Il regista Roberto Gandini, in un interessantissimo esperimento di semiotica, sceglie di amplificare l’esperienza “di allontanamento” appena vissuta dai ragazzi a causa dell’emergenza sanitaria, immaginando di far vivere loro, subito dopo, non appena rientrati in presenza nelle aule, un’esperienza prossemicamente opposta: “di forzato avvicinamento”, causa una successiva emergenza climatica. Perché il Teatro, come Gandini ha tenuto a esplicitare nella breve presentazione allo spettacolo, costituisce il miglior farmaco ai mali della vita. Ma “farmaco” etimologicamente significa sia medicina che veleno. E allora sarà il regista stesso, nelle vesti di “medico”, sulla scia di quanto asseriva Paracelso («Tutto è veleno, e nulla esiste senza veleno. Solo la dose fa in modo che il veleno non faccia effetto») a stabilire la dose più opportuna da somministrare ai pazienti (attori e spettatori).
Effetti sonori e luminosi fanno entrare in scena la tempesta climatica (ed emotiva) che si sta per abbattere sui ragazzi di una scuola. Sono reduci da un’esperienza di traumatica lontananza ma anche ora che si è tornati “in presenza”, prossimi l’uno all’altro, rassicuranti referenti della loro vita continuano ad essere i cellulari. E continuano ad esserlo anche nello shock iniziale dell’annunciato sequestro sanitario. Almeno fino a quando la tempesta garantisce ancora “campo”. Ma “il segnale” ad un certo punto salta. E come nel blackout dei blackout, i ragazzi restano totalmente al buio, disorientati. Privi di coordinate “di rete”. Neanche la flebile luce dello schermo del cellulare rischiara i loro volti. E restano per la prima volta davvero sospesi nel vuoto buio dell’attesa. Soli con se stessi, a contatto con altri nelle stesse condizioni. Prossemici nel panico, insieme ad atteggiamenti deliranti iniziano a farsi strada strategie di sopravvivenza: dapprima egoisticamente individuali ma poi anche collettive.

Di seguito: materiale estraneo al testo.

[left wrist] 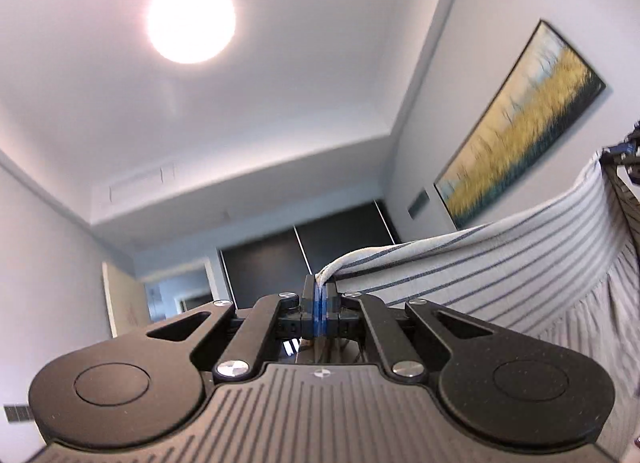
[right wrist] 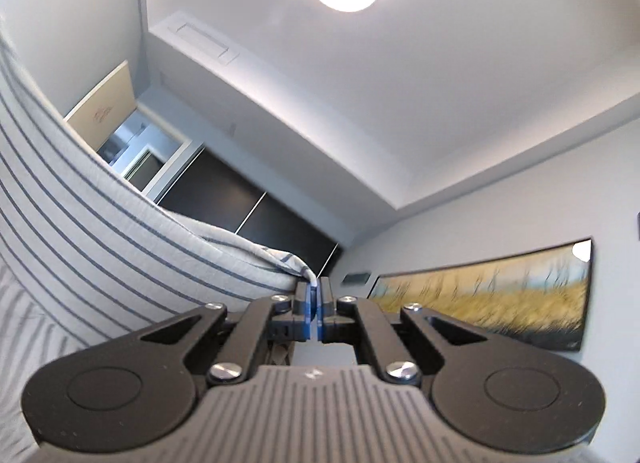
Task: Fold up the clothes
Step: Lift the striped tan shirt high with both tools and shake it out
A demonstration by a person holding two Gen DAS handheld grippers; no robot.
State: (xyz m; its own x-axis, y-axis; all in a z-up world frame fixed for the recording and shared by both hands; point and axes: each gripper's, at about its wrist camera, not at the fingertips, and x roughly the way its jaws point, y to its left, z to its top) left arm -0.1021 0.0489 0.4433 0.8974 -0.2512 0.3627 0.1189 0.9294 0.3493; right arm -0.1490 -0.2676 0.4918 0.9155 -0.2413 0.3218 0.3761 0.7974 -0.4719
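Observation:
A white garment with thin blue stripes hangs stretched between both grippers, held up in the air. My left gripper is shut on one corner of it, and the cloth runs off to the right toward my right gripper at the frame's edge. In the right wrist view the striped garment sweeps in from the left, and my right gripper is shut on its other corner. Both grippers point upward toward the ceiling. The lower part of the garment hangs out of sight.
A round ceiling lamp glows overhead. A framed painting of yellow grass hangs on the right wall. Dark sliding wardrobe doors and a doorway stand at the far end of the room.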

Annullate le consuete coordinate temporali, le lavagne, da strumenti d’insegnamento, diventano, grazie ad un’acuta intuizione scenografica, “quadri temporali” nei quali “lasciare il segno”, ora, dello scorrere dei giorni, delle settimane. E laddove tutto stagna e l’orizzonte perde (apparentemente) profondità, scenograficamente cala un fondale stracciato, a brandelli, unica e immensa “rete” di ragnatele. I giorni non si distinguono dalle notti in questo limbo ma proprio l’assenza di distrazioni permette ai ragazzi di sentire “rumori” : il rumore dei loro pensieri. Finalmente, in questa drammatica situazione, hanno la possibilità di sperimentare “la connessione” con loro stessi. E allora i rumori diventano preziose emozioni a cui si riesce a dare un volto: nausea, ansia, rabbia, fame di attenzioni, fame di segni. Fame d’amore.

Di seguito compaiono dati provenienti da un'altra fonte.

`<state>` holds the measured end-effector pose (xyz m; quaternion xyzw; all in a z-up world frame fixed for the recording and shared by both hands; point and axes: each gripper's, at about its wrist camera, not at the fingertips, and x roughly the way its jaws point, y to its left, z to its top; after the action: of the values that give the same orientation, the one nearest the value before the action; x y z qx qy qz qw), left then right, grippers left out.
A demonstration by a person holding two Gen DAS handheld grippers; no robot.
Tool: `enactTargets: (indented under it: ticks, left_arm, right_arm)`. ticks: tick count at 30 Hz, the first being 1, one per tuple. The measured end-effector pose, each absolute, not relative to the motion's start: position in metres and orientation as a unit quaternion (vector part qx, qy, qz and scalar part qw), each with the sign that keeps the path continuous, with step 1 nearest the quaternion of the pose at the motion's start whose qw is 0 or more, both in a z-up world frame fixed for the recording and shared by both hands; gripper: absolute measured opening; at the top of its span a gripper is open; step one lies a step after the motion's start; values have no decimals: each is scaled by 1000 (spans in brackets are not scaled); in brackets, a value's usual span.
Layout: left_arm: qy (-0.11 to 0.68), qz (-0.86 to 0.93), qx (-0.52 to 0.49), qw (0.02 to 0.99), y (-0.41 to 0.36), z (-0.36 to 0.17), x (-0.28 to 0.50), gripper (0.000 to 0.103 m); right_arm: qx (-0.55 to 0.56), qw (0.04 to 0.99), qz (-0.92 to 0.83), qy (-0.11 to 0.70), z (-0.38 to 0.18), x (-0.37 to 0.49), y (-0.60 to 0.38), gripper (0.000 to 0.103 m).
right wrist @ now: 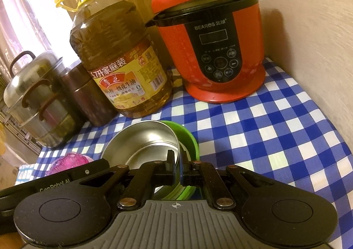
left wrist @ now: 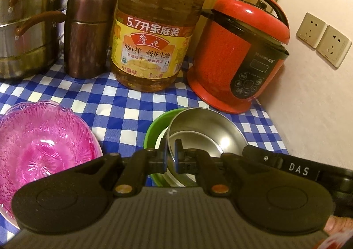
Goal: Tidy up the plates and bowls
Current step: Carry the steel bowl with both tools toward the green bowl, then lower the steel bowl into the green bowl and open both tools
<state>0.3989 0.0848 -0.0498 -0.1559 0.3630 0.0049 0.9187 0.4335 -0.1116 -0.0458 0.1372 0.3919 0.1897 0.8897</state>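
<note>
A steel bowl [left wrist: 205,130] [right wrist: 136,138] sits nested in a green bowl [left wrist: 154,130] [right wrist: 188,136] with a white inside, on the blue-and-white checked cloth [left wrist: 110,103]. My left gripper [left wrist: 171,153] is shut on the steel bowl's left rim, one pad inside and one outside. My right gripper [right wrist: 177,163] is shut on the opposite rim of the same bowl. Whether the steel bowl rests in the green one or hangs just above it, I cannot tell. A pink cut-glass bowl [left wrist: 44,143] [right wrist: 68,159] stands to the left, apart from both grippers.
Along the back stand a steel steamer pot [left wrist: 26,28], a brown canister [left wrist: 86,35], a big oil bottle [left wrist: 154,35] and a red rice cooker [left wrist: 238,50] [right wrist: 209,39]. A wall with sockets [left wrist: 322,39] closes the right side. Bare cloth [right wrist: 275,138] lies right of the bowls.
</note>
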Motion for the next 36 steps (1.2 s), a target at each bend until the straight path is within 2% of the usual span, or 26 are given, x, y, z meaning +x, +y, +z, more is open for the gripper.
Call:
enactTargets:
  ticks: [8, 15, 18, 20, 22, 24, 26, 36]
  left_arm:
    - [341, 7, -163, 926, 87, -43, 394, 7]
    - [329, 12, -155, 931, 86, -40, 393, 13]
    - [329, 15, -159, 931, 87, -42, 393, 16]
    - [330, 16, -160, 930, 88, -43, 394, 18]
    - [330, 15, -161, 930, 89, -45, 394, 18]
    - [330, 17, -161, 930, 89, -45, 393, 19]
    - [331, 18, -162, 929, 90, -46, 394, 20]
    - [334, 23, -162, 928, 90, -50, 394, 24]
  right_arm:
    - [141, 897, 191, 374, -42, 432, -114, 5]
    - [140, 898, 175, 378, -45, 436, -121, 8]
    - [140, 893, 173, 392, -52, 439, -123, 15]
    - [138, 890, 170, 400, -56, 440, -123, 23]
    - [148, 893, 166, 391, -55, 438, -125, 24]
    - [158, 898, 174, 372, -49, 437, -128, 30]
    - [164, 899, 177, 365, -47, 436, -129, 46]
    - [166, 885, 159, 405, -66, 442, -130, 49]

Il nutrimento alimentare, di scarsa qualità e anaffettivo, cade dall’alto e diventa causa di egoismi, soprusi e violenze. Ci si scopre in tutte le proprie ombre umane. Ma occorre il vuoto per poter riscoprire il pieno. E così riaffiora sempre più prepotentemente la voglia di famiglia, sì proprio quella che prima era solo “un accollo”. E poi la voglia di “condividere”, attraverso la parola e il contatto, segreti, bisogni ed esigenze. Anche privatissime. Capaci di superare la vergogna, scopertisi ora umanamente uguali. Eppure così seducentemente diversi. Ma soprattutto ricchi in immaginazione: la musa di fuoco capace di colmare ed esaltare la limitatezza della realtà.
I 35 ragazzi, che per la durata di gran parte delle prove sono stati preparati in piccoli gruppi, in conformità alle indicazioni previste dalle regole sanitarie e che solo poco prima dello spettacolo hanno provato tutti insieme, hanno dimostrato affiatamento e complicità sincronici, brillando nelle coreografie musicali.
Lo spettacolo gode della precisione di un orologio e risulta godibilissimo. Interminabili gli applausi con la platea insorta in piedi a reclamare un bis.